(SUPPLIED MATERIAL)
※ ※ ※

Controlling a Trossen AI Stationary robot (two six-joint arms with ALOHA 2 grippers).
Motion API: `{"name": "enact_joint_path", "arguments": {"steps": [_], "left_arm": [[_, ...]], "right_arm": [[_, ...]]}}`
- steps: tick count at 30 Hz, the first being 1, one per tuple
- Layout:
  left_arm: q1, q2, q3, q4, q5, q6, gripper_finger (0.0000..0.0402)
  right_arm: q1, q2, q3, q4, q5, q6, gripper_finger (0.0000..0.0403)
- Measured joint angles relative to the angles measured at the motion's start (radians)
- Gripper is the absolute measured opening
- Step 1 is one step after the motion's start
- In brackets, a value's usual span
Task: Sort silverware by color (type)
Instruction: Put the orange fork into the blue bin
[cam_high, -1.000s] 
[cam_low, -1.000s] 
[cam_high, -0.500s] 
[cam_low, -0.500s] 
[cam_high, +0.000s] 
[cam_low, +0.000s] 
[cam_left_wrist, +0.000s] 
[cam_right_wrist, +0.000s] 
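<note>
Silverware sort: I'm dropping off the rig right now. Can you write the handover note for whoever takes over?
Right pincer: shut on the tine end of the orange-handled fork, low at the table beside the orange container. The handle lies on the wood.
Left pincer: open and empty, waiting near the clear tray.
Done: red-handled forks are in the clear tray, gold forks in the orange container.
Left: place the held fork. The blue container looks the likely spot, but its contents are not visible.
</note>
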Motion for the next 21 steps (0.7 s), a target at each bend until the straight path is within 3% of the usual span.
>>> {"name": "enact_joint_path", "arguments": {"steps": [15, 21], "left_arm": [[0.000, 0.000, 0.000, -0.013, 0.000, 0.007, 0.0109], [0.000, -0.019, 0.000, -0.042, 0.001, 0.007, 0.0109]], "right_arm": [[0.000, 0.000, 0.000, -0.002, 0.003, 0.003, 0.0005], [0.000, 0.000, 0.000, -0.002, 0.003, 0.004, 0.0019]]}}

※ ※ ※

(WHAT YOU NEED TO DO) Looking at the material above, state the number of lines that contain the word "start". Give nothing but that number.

(SOLUTION TO THE EXERCISE) 2